Evidence for vasopressin activation of adenylate cyclase by subunit dissociation

Abstract

Radiation inactivation is used to probe the sequence of subunit interactions involved in the activation of adenylate cyclase by vasopressin in cultured renal epithelial cells (LLC-PK1) based on our previous analysis of the radiation inactivation of multimeric enzymes [Verkman et al., Am. J. Physiol. 250 (Cell Physiol. 19): C103-C114, 1986]. For basal adenylate cyclase activity, a concave downward ln(activity) vs. dose relation was observed with limiting slope corresponding to a molecular weight of (169-196) X 10(3). Similar results were obtained with NaF. In contrast, addition of vasopressin, guanylyl imidodiphosphate, or forskolin resulted in transition to a linear ln(activity) vs. dose relation with a slope corresponding to a molecular weight similar to that observed for basal activity. These findings were incorporated into a cyclic dissociation model for the hormonal activation of adenylate cyclase (graph see text) where H is hormone, R is receptor, C is catalytic unit, alpha and beta are subunits of guanyl nucleotide-regulatory protein (G), GTP is guanosine triphosphate, and GDP is guanosine diphosphate.

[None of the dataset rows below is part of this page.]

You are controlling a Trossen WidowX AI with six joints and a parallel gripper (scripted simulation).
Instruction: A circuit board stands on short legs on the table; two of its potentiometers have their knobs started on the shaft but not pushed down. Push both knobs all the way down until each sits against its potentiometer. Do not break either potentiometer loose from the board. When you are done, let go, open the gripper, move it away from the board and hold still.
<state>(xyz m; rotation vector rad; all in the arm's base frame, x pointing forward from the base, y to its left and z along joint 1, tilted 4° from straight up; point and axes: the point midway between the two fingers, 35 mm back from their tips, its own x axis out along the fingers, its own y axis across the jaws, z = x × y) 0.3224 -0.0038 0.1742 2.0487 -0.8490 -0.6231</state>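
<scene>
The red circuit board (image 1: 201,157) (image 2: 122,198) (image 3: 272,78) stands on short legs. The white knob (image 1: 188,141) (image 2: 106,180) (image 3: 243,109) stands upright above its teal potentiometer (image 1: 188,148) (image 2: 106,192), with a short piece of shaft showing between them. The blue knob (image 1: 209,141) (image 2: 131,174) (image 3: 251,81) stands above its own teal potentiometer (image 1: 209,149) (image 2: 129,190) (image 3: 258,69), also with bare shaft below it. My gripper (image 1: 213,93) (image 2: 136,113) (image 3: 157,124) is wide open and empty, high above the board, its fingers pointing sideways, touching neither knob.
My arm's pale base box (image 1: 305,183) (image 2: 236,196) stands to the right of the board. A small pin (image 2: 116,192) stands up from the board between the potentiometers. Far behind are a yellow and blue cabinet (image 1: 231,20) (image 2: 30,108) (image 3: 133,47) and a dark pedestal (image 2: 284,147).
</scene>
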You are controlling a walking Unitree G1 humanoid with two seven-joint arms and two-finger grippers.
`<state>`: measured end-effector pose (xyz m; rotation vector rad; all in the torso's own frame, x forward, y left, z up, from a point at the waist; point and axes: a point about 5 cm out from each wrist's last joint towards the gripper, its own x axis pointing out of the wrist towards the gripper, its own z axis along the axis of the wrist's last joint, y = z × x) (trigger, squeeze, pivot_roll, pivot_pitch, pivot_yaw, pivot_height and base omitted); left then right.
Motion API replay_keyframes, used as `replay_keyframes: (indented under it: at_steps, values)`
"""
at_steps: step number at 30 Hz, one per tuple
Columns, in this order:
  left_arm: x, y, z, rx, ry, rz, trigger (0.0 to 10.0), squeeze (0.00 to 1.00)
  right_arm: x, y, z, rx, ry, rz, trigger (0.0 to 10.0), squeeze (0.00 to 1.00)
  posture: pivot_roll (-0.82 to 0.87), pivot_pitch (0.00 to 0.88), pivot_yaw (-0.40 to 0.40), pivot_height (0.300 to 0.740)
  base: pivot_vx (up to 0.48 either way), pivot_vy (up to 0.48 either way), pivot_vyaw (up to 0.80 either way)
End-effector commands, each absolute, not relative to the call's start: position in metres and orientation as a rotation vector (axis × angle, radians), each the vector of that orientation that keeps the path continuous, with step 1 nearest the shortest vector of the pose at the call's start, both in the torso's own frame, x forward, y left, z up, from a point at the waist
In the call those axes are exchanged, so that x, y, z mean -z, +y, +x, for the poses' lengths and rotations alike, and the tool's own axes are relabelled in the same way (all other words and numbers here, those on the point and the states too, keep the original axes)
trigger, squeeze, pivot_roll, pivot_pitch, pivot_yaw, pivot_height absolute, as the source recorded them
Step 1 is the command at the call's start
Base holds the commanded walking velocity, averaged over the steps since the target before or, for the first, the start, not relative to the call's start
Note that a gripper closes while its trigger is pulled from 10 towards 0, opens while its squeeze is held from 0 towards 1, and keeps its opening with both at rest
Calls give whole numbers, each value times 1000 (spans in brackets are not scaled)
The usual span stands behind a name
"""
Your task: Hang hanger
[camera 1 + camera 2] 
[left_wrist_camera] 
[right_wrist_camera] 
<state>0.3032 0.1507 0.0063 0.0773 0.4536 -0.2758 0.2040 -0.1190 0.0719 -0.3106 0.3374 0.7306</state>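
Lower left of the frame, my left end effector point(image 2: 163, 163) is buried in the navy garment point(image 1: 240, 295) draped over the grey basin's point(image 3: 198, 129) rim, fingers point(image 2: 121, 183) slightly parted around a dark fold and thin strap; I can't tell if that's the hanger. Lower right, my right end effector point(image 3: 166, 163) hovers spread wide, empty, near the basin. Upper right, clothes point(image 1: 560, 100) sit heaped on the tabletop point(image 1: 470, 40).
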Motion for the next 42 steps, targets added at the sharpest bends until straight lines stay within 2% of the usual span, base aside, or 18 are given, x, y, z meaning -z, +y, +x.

The addition of H favors the dissociation of G into alpha and beta subunits by providing a rapid pathway for addition of GTP to dissociated alpha subunits. The observed target size of the active enzyme species formed corresponds to the composite molecular weights of alpha GTP with C. This model consolidates the radiation inactivation findings as well as the known biochemical characteristics for adenylate cyclase.